Die Bundesregierung will nun ein »Momentum« nutzen, um enger mit Brasilien und Kolumbien, dem zweiten Ziel der Südamerika-Reise, zusammenzuarbeiten, wie es hieß. Das zielt auf neue Präsidenten in beiden Ländern. Experten hatten zuletzt immer wieder kritisiert, dass Europa trotz historischer und kultureller Anknüpfungspunkte - im Süden Brasiliens etwa sind 20 Prozent der Bevölkerung deutschstämmig -, den Chinesen in der Region das Feld überlässt.

»Für die deutsche Wirtschaft ist es essenziell dass das Abkommen möglichst schnell ratifiziert wird«, sagte Barbara Konner, Hauptgeschäftsführerin der Außenhandelskammer São Paulo der dpa. »China ist in Brasilien bereits heute stärkster Handelspartner und wichtigster Investitionspartner.« Vor allem sei es aber für Deutschland wichtig, im Rahmen des Abkommen seine eigenen Klimaschutzziele zu erreichen. Auch BDI-Präsident Siegfried Russwurm hatte argumentiert, mit dem Abkommen rücke der südamerikanische Markt enger an Europa, hiesige Regeln und Normen.

Brasilien hat 214 Millionen Einwohner und ist flächenmäßig 24 Mal so groß wie Deutschland. »Wir wollen ein kraftvolles Signal, dass Deutschland eine Partnerschaft auf Augenhöhe möchte«, sagte Agrarminister Özdemir. Er bezeichnete Brasilien und das ehemalige Bürgerkriegsland Kolumbien als »ideale Partner«, weil sie sich auf den Weg gemacht hätten, Klimaschutz und Wohlstand zu verbinden. Kolumbien ist im Mercosur ein assoziierter Staat.

Deutsche Wirtschaft schielt auf Brasiliens Wasserstoff

Bei der brasilianischen Wirtschaft hat das geplante Treffen mit dem grünen Minister-Doppel große Aufmerksamkeit geweckt. »Das Interesse des privaten Sektors ist riesig«, sagte Lytha Spindola, Direktorin für industrielle Entwicklung des nationalen Industrieverbandes CNI, der dpa. Rund 1000 Teilnehmer kämen zu den deutsch-brasilianischen Wirtschaftstagen in der Innovationsmetropole Belo Horizonte, die Habeck und Özdemir am Montag besuchen.

Deutsche Firmen sind in Brasilien seit vielen Jahren aktiv. Das »Wasserstoffland Brasilien« könnte künftig die Rolle eines Lieferanten des begehrten Bausteins beim klimafreundlichen Umbau der Wirtschaft übernehmen, sagte Ansgar Pinkowski, Direktor Energiewende und Nachhaltigkeit der Außenhandelskammer Rio.

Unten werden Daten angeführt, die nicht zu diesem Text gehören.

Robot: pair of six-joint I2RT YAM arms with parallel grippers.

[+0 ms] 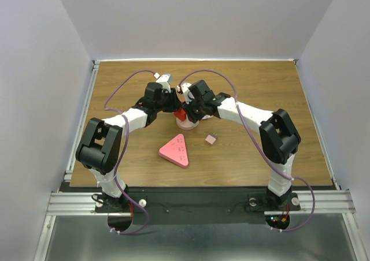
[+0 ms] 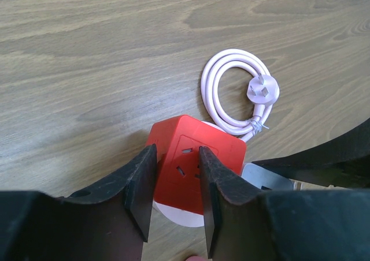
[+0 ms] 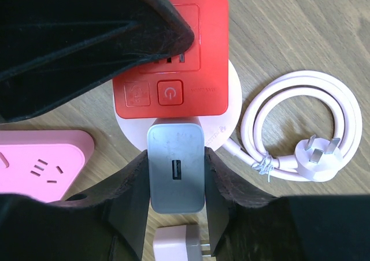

Energie, Klima und Digitalisierung werden Themen bei den deutsch-brasilianischen Wirtschaftstagen sein. Das größte Business-Treffen der beiden Länder gehört seit langem zur bilateralen Agenda, ist aber das erste seiner Art unter der neuen brasilianischen Regierung von Präsident Lula da Silva. 2022 erreichte der Warenhandel zwischen Brasilien und Deutschland nach Angaben des CNI 17, 2 Milliarden US-Dollar Euro - demnach der höchste Wert seit 2014.